Data provided:
_ _ _ _
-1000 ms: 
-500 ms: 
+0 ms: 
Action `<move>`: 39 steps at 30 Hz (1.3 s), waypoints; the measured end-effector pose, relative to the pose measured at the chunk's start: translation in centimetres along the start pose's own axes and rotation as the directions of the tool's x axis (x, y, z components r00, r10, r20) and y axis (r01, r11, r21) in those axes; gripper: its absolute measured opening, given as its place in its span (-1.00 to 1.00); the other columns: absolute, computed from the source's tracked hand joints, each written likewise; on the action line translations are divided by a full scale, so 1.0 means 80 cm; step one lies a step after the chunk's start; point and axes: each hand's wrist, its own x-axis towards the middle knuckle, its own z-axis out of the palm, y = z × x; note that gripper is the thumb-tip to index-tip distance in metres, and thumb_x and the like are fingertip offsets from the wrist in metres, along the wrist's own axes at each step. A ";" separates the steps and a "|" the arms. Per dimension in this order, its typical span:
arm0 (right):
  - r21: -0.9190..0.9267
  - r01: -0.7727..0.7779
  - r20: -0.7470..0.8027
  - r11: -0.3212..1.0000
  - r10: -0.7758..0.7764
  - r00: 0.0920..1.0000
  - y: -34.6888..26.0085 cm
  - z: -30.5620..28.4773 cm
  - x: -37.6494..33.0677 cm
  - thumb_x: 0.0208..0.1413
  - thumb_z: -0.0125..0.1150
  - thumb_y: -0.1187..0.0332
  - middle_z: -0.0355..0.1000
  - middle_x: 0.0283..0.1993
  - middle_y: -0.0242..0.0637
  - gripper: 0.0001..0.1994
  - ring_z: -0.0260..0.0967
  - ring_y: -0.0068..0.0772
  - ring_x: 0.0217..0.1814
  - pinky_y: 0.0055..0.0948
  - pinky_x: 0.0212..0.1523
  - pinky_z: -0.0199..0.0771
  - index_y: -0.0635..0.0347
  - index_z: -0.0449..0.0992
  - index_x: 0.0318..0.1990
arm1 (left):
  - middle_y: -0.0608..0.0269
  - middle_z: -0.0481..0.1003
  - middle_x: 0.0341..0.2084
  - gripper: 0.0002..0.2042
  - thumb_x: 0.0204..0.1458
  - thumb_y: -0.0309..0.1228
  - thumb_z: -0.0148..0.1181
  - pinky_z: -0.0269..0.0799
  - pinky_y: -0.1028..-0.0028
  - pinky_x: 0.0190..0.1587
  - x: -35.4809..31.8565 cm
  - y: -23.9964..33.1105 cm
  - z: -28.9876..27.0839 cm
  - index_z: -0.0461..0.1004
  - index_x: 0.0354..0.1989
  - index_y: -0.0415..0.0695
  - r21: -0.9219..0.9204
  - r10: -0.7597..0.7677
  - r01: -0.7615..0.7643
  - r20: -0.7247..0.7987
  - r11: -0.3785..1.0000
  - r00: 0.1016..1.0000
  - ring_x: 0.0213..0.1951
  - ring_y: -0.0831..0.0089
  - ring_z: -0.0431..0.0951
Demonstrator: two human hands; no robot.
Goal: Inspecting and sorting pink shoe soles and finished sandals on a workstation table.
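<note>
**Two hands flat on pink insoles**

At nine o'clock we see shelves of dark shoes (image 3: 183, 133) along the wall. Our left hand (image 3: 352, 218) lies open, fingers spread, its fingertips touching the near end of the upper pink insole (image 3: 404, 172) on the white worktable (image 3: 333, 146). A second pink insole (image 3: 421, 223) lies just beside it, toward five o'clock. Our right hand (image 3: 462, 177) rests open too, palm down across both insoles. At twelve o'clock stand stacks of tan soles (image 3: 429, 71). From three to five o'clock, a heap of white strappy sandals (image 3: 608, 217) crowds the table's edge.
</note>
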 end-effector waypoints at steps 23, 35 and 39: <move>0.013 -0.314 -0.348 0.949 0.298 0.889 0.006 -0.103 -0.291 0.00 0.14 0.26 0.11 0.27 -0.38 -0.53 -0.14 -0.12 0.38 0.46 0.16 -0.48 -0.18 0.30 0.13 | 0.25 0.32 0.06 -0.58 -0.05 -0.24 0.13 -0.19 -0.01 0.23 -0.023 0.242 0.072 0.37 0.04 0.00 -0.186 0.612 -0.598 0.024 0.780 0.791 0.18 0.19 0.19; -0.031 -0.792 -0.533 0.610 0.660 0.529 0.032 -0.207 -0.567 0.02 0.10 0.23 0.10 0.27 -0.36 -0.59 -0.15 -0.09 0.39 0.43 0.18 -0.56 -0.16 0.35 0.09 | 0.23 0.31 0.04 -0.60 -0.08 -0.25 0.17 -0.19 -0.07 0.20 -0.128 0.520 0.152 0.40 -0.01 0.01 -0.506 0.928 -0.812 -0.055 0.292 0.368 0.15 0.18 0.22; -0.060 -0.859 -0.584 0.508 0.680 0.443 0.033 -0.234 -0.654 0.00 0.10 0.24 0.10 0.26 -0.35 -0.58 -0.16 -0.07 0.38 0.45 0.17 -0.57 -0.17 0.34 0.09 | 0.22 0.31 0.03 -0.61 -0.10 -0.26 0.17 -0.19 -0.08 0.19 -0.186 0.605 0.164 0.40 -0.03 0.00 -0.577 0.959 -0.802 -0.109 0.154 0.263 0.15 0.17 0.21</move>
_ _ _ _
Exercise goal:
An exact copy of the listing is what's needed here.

The answer:
-1000 ms: 
-500 ms: 
+0 ms: 
Action `<move>`: 39 steps at 30 Hz (1.3 s), waypoints; the measured end-effector pose, relative to the pose measured at the chunk's start: translation in centimetres along the start pose's own axes and rotation as the directions of the tool's x axis (x, y, z components r00, r10, r20) and y axis (r01, r11, r21) in those axes; gripper: its absolute measured opening, given as its place in its span (-1.00 to 1.00); the other columns: absolute, computed from the source's tracked hand joints, each written likewise; on the action line translations are divided by a full scale, so 1.0 means 80 cm; step one lies a step after the chunk's start; point and axes: each hand's wrist, its own x-axis towards the middle knuckle, its own z-axis out of the palm, y = z × x; note that gripper is the thumb-tip to index-tip distance in metres, and thumb_x and the like are fingertip offsets from the wrist in metres, along the wrist's own axes at each step. A ";" separates the steps and a "|" the arms. Per dimension in this order, its typical span:
arm0 (right):
  - r21: -0.9190..0.9267
  - r01: -0.7727..0.7779
  - r20: -0.7470..0.8027
  - r11: -0.3212..1.0000
  - r10: -0.7758..0.7764
  - r00: 0.0920..1.0000
  - y: -34.6888..26.0085 cm
  - z: -30.5620..28.4773 cm
  - x: -37.6494..33.0677 cm
  - thumb_x: 0.0208..0.1413
  - thumb_z: -0.0125..0.1150
  - thumb_y: -0.1187..0.0332
  - middle_z: -0.0355..0.1000
  - middle_x: 0.0283..0.1993
  - middle_y: -0.0242..0.0637
  - gripper: 0.0001..0.1994
  - ring_z: -0.0260..0.0967
  - ring_y: -0.0068..0.0772
  - ring_x: 0.0217..0.1814
  - pinky_y: 0.0055..0.0948
  - pinky_x: 0.0212..0.1523
  - pinky_z: -0.0199..0.0771
  - index_y: -0.0635..0.0347
  - index_z: -0.0449..0.0992
  - index_x: 0.0318..0.1990
arm1 (left):
  - middle_y: -0.0608..0.0269
  - middle_z: -0.0481..0.1003
  - middle_x: 0.0341..0.2084
  - gripper: 0.0002..0.2042
  - thumb_x: 0.0204..0.1458
  - thumb_y: -0.0309..0.1228
  - thumb_z: -0.0148..0.1181
  - pinky_z: -0.0269..0.0799
  - pinky_y: -0.1028..-0.0028
  - pinky_x: 0.0190..0.1587
  - x: -35.4809..31.8565 cm
  - y: -23.9964..33.1105 cm
  - z: -28.9876..27.0839 cm
  - index_z: -0.0461..0.1004
  - index_x: 0.0354..0.1989
  - index_y: -0.0415..0.0695
  - r21: -0.9219..0.9204
  - r10: -0.7597..0.7677
  - r01: -0.7615..0.7643
  - r20: -0.7247..0.7987
  - r11: -0.3785..1.0000
  - r00: 0.1016..1.0000
  - ring_x: 0.0213..0.1951
  - ring_y: -0.0831..0.0089
  - ring_z: -0.0431..0.0951
Demonstrator: two human hands; no robot.
Goal: Inspecting and sorting pink shoe soles and finished sandals on a workstation table.
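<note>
**Two hands flat on pink insoles**

At nine o'clock we see shelves of dark shoes (image 3: 183, 133) along the wall. Our left hand (image 3: 352, 218) lies open, fingers spread, its fingertips touching the near end of the upper pink insole (image 3: 404, 172) on the white worktable (image 3: 333, 146). A second pink insole (image 3: 421, 223) lies just beside it, toward five o'clock. Our right hand (image 3: 462, 177) rests open too, palm down across both insoles. At twelve o'clock stand stacks of tan soles (image 3: 429, 71). From three to five o'clock, a heap of white strappy sandals (image 3: 608, 217) crowds the table's edge.
</note>
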 end-effector waypoints at steps 23, 35 and 39: <move>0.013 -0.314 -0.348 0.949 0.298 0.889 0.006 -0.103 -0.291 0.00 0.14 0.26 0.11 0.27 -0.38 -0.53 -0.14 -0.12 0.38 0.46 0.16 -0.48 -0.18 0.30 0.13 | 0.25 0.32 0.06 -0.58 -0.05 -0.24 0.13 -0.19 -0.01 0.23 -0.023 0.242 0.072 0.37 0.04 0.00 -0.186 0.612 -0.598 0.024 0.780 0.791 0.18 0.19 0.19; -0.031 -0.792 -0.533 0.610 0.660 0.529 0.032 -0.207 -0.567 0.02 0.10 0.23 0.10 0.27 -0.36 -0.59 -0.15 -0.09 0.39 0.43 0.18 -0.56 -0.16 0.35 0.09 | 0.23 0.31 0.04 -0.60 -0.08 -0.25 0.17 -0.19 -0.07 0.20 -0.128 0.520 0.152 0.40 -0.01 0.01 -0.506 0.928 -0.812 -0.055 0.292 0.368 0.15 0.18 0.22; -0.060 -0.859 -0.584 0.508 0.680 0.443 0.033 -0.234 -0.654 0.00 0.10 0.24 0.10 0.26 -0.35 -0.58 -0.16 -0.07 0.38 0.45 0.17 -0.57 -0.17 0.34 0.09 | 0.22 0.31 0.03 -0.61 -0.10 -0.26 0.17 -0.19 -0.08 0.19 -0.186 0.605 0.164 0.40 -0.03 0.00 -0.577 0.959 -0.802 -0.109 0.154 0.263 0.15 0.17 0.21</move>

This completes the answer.